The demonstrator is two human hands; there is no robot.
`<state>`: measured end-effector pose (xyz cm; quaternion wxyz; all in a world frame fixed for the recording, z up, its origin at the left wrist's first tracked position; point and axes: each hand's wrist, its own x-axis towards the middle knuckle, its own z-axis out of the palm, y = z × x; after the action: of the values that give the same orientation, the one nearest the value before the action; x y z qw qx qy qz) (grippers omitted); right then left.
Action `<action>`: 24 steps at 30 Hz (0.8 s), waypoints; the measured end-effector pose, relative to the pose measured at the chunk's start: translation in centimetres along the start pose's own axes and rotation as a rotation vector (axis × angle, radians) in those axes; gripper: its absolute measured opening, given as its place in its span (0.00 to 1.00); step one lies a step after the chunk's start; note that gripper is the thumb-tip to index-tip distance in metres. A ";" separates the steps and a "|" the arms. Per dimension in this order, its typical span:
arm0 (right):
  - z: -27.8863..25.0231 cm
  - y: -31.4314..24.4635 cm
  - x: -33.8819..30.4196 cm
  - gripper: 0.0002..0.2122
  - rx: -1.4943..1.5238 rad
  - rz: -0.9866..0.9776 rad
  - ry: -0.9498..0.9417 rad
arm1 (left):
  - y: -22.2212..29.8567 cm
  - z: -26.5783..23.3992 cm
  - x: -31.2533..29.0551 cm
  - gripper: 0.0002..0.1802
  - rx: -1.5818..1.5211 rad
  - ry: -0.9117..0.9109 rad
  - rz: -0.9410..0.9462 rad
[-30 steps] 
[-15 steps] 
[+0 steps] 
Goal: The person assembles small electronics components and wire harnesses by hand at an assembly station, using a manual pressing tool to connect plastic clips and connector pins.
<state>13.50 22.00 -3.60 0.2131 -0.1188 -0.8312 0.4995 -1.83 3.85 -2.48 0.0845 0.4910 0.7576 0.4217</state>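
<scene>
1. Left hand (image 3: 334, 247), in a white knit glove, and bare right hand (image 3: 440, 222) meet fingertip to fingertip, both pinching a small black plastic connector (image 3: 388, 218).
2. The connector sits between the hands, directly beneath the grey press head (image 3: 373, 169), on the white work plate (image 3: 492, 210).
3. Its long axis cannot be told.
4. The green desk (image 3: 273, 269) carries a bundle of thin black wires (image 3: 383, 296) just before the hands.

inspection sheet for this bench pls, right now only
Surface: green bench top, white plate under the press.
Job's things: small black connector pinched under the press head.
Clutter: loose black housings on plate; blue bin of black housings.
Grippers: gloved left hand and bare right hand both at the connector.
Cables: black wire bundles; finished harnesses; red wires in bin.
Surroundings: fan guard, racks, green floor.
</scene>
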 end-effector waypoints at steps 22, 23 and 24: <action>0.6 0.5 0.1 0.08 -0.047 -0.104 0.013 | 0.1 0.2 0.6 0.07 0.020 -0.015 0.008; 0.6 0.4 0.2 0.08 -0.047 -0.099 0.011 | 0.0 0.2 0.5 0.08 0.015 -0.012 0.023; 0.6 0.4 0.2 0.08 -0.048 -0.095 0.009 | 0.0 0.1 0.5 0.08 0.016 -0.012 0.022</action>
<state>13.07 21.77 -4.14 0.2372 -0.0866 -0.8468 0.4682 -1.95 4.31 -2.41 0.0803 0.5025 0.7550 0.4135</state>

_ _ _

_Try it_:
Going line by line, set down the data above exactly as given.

_Output for this task_:
The demonstrator is two human hands; there is no robot.
`<state>`: measured end-effector pose (xyz cm; quaternion wxyz; all in a world frame fixed for the recording, z up, its origin at the left wrist's first tracked position; point and axes: each hand's wrist, its own x-axis towards the middle knuckle, its own z-axis out of the palm, y = z × x; after the action: of the values that give the same orientation, the one nearest the value before the action; x y z qw qx qy qz) (grippers omitted); right then left.
Action `<action>`: 24 steps at 30 Hz (0.8 s), waypoints; the measured end-effector pose, relative to the pose measured at the chunk's start: translation in centimetres along the start pose's own axes and rotation as a rotation vector (axis × angle, radians) in those axes; gripper: its absolute measured opening, given as its place in its span (0.00 to 1.00); step one lies a step after the chunk's start; note that gripper is the thumb-tip to index-tip distance in metres. A ";" separates the steps and a "|" the arms. Per dimension in this order, its typical span:
arm0 (right):
  - z: -27.8863..25.0231 cm
  - y: -31.4314..24.4635 cm
  - x: -33.8819..30.4196 cm
  - gripper: 0.0002..0.2122
  - rx: -1.4943..1.5238 rad
  - rz: -0.9866..0.9776 rad
  - ry: -0.9498..0.9417 rad
arm1 (left):
  - y: -22.2212..29.8567 cm
  - z: -26.5783..23.3992 cm
  - x: -31.2533..29.0551 cm
  - gripper: 0.0002..0.1802
  - rx: -1.5818..1.5211 rad
  - ry: -0.9117..0.9109 rad
  - rz: -0.9410..0.9462 rad
[-30 steps] 
[-15 steps] 
[+0 steps] 
Goal: The person assembles small electronics components and wire harnesses by hand at an assembly station, using a manual pressing tool to connect plastic clips and connector pins.
<state>13.50 22.00 -3.60 0.2131 -0.1188 -0.8312 0.4995 -1.83 3.85 -2.48 0.0845 0.4910 0.7576 0.4217</state>
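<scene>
1. Left hand (image 3: 334, 247), in a white knit glove, and bare right hand (image 3: 440, 222) meet fingertip to fingertip, both pinching a small black plastic connector (image 3: 388, 218).
2. The connector sits between the hands, directly beneath the grey press head (image 3: 373, 169), on the white work plate (image 3: 492, 210).
3. Its long axis cannot be told.
4. The green desk (image 3: 273, 269) carries a bundle of thin black wires (image 3: 383, 296) just before the hands.

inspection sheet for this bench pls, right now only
Surface: green bench top, white plate under the press.
Job's things: small black connector pinched under the press head.
Clutter: loose black housings on plate; blue bin of black housings.
Grippers: gloved left hand and bare right hand both at the connector.
Cables: black wire bundles; finished harnesses; red wires in bin.
Surroundings: fan guard, racks, green floor.
</scene>
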 end-effector waypoints at steps 22, 23 and 24: <action>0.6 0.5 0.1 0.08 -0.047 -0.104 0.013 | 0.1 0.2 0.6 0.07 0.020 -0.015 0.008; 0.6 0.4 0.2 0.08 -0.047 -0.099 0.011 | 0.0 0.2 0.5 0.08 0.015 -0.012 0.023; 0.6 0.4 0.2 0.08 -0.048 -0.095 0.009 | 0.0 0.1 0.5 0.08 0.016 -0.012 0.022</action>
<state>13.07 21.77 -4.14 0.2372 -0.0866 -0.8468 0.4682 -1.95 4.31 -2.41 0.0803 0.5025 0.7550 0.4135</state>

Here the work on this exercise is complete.